Even Forbes magazine chimed in with the fact that “Casey same-store gasoline gallons sold fell 5.6 percent in December 2007 compared with December 2006.”

Unemployment is of course rising and we have all this data that supports demand for gasoline IS FINALLY falling … just as predicted.

Oops, we have one company that isn’t towing the line …. Master Card. They say, yesterday, demand for gasoline is up 2.6 percent year on year:

“American motorists pumped 9.342 million barrels per day on average in the week that ended Jan. 11, an increase of 0.5 percent over the previous week, according to MasterCard's weekly SpendingPulse report.

Last week's average gasoline demand was 2.6 percent higher than for the same week last year, but MasterCard attributed the gains to winter volatility as well.”
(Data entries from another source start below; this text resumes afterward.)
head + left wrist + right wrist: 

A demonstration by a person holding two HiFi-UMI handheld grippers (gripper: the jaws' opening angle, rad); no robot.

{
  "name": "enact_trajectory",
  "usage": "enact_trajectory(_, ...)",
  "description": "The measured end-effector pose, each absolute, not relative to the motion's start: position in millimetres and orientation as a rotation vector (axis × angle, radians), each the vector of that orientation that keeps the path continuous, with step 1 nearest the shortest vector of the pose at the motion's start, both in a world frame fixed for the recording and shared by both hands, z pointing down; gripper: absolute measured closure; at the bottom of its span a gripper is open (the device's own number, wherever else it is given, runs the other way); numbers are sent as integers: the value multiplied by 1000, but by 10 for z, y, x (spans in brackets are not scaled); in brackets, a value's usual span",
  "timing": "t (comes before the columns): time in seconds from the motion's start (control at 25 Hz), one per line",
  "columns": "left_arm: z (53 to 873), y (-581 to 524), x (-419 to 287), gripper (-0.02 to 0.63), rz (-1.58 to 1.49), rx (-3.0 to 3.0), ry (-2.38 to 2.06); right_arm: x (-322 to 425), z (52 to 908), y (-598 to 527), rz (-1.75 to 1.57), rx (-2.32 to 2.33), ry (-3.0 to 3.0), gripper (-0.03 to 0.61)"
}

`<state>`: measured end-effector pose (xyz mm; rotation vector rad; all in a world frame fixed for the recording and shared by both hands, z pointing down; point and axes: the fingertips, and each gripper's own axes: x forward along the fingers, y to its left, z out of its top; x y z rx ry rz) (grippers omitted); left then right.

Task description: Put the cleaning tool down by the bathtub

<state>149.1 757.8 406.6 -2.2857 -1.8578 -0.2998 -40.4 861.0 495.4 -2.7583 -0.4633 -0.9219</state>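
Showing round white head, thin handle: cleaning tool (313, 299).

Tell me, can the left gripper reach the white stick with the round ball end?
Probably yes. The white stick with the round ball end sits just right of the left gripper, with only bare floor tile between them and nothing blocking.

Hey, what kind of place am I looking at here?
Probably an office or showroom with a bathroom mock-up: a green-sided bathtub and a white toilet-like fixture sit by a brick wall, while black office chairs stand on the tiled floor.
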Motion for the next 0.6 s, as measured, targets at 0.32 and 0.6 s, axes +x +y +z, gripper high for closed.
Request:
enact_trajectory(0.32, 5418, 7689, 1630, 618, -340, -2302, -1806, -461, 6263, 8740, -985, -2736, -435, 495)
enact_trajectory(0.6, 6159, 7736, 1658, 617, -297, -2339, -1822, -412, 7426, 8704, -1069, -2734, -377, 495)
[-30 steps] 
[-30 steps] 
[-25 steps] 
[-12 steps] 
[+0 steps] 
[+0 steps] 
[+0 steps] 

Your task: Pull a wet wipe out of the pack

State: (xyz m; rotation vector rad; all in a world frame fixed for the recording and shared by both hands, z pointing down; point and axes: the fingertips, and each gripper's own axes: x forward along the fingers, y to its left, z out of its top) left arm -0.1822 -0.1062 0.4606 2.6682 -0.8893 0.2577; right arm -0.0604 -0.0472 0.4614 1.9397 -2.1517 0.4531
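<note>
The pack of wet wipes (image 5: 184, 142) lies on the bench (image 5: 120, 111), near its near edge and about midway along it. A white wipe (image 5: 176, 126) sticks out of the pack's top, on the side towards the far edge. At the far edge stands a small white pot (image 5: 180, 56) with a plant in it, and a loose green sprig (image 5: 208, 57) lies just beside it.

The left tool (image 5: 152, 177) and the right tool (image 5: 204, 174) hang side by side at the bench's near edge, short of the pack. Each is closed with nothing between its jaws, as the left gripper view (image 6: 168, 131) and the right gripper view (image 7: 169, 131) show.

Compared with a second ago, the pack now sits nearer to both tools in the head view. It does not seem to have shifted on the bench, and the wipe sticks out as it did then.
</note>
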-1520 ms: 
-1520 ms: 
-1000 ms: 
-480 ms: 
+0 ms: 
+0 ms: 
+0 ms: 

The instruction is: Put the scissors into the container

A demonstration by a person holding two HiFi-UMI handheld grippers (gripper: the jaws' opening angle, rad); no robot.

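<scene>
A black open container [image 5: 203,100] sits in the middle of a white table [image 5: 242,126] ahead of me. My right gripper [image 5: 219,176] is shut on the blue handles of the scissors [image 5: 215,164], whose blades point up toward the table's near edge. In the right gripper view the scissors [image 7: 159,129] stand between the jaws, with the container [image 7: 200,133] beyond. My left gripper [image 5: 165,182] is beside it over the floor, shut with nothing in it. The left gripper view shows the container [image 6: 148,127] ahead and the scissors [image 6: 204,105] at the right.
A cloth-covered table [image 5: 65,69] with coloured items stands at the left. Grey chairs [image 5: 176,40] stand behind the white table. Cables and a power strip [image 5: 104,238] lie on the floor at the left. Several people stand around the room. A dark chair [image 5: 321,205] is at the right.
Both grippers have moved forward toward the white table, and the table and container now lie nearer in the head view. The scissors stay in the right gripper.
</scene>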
Ever since OPEC said at their last meeting in December they wouldn’t raise output, crude oil inventories have been declining sharply. Refined product has been doing better. The message, “see, refining isn’t the bottleneck, it is upstream production, OPEC.”

The message to the American people, along with our December energy bill (we need more ethanol and the like) is that we have an energy problem.

Over the last weeks we see what happens if bad things happen in the US. All the world markets take a beating. Let this be a strong message to all the world markets, you can’t go it alone without the US.

Today’s petroleum report numbers say, “don’t worry, we can build stockpiles and American consumers do what they are supposed to do, reduce demand under a high price tight supply.” The numbers did something even more important, they stopped the equity anarchy.

The report did have a few other important things to say. Cushing supplies once again got a little tighter … dropping from a sustained average of 17.5 mb to 16.5. It also told us that US production is dropping …. 5,117, 5,078, 5,051, 5,013 mbpd week on week. This isn’t a big deal, but the message is that not everything is well in the US production arena.

Now that these numbers are out, time for everyone to feel safe and cozy again. These numbers are powerful … they aren’t audited …. If I were king I’d use them to point perception. After all, perception is reality. I like the perception these numbers give me and everyone else … I am going back to bed.


Forget oil, the new global crisis is food

IEA World oil supply averaged 87.0 mb/d in December, up 870 kb/d from November on increases in OPEC-10, North America, the FSU, Brazil and China. Global supply in 4Q was more than 1.0 mb/d higher than a year earlier, having averaged at or below levels of a year ago in the previous three quarters.

Is not the 87 mb/d a new record for supply ? A new peak that some at the oildrum said would not get reached ?

Data that doesn't fit the we are past peakoil narrative is being ignored, did you expect something else?

It's not being ignored by me. In fact, I highlighted the new all-liquids peak back in November or December, and I also predicted a new C+C peak for December.